Back to outdoor kitchens.  Meet Kalamazoo Outdoor Gourmet:

                

Jennifer: What are people asking for when they're ready to begin an outdoor project?

Russ Faulk, Kalamazoo Outdoor Gourmet: "After the homeowner has established their aspirations for the outdoor kitchen, they can begin to define the space. What equipment is part of the outdoor cooking and entertaining they desire to undertake? How much space will they need in and around the kitchen?

I think we are consistently seeing a more refined and thoughtful approach when it comes to the beginning stages of designing an outdoor kitchen. Recently, they’ve reached the point where their design is less likely to be an afterthought. Today’s designs, whether part of the original construction or a remodel, are more likely than ever to be complementary to the architecture and environment."

Jennifer: What’s the biggest area of interest and/or hot item for people investing in outdoor kitchens?

Russ:

"Right now, the biggest cooking trends we see are all about authenticity.

Whether you’re looking at the popularity of artisan pizzas or gourmet barbecue, Kalamazoo is often working on new products to help clients enjoy their love of food. Our Gaucho Grill is a prime example of our innovative approach to authentic cooking techniques and tools. We’ve taken the essence of an Argentinian-style wood-fired grill, added a motorized rotisserie spit for more versatility and a powerful gas starter for convenience. We’ve also made it a distinctive design statement.

In terms of design trends for 2016, the styles for outdoor kitchen have never been stronger or more diverse. In the beginning, it was all about stone and rusticism. Then we saw a more modern aesthetic gain a sure foothold. Now, there is a full array of design languages being exercised. We love seeing concrete forms combined with our sleek stainless steel cabinetry. J&M Lifestyles in New Jersey has been doing some innovative work with concrete. We’re also seeing some fantastic new materials, particularly for countertops, such as Neolith, Dekton and Lapitec."

          
 

Jennifer: What’s a common mistake that people make when planning outdoor space?

Russ: "One key area we stress to clients to avoid is cutting back on the grill. It’s important for two reasons.

First, the grill is the heart of the outdoor kitchen. It can make or break the client’s satisfaction with their project.

Second, there is no standard in grill dimensions across manufacturers, so upgrading the grill to another brand a few years down the line may be rather impractical. The grill you really want might not fit in the cutout of the grill you settled for. We encourage people to do their research and get the grill that best suits their needs while fitting within the budget.


Jennifer: What’s next at Kalamazoo Outdoor Gourmet?

Russ: We’re always innovating and working to enhance the outdoor cooking experience. Just in time for grilling season, we’re really excited about our new Smoker Pellet Grill Inserts and Premium Wood Pellets for our Hybrid Fire Grill.
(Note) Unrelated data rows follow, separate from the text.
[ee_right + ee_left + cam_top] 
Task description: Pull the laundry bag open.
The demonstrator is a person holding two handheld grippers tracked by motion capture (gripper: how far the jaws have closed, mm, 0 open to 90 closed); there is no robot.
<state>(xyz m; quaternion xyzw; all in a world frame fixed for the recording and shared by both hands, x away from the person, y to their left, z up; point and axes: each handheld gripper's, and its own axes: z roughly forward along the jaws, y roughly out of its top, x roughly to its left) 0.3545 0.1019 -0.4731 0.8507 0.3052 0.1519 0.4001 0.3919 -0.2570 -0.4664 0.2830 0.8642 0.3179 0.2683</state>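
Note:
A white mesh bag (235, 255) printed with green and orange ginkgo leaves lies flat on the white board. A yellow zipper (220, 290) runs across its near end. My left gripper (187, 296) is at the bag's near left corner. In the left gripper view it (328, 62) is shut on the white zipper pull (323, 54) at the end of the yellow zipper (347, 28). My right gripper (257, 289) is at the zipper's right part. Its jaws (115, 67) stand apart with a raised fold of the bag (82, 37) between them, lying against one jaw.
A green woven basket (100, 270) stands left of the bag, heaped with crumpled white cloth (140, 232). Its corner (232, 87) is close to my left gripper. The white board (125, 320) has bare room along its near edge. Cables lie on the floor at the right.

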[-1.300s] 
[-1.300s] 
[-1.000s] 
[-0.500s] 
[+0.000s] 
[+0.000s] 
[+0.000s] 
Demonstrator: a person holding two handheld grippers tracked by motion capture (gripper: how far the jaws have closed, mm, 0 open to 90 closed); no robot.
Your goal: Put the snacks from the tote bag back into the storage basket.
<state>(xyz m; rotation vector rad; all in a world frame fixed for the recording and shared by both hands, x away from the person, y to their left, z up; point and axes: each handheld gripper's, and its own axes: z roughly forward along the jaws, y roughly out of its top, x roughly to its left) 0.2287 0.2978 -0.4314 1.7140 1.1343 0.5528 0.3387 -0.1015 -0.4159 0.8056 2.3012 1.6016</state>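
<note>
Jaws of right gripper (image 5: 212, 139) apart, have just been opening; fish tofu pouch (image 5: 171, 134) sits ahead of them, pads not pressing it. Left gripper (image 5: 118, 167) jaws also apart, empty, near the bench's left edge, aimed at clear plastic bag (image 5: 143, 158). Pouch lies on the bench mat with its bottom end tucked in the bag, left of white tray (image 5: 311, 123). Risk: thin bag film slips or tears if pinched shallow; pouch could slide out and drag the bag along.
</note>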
The grill inserts support the use of our new Premium Wood Pellets inside the Hybrid Fire Grilling Drawer for easy and reliable smoking inside our most popular line of grills. 

We’ll be releasing our new Smoker Cabinet this summer as well. It is an exciting way to bring the capabilities of a dedicated smoker into an outdoor kitchen design. It looks just like our cabinetry and under-counter refrigeration, but behind the doors is a real American barbecue cooker fueled by a charcoal fire.

Clients crave authentic cooking techniques and the specialty tools to pursue their passion.

Our new smoker delivers the real goods without looking like a traditional smoker.  It blends into the design of the kitchen as an under-counter unit, or as a cart on wheels, topped with coordinating countertop materials. 

Finally, we’ve expanded our Artisan Fire Pizza Oven collection with a freestanding model and redesigned our Gaucho Grill for 2016.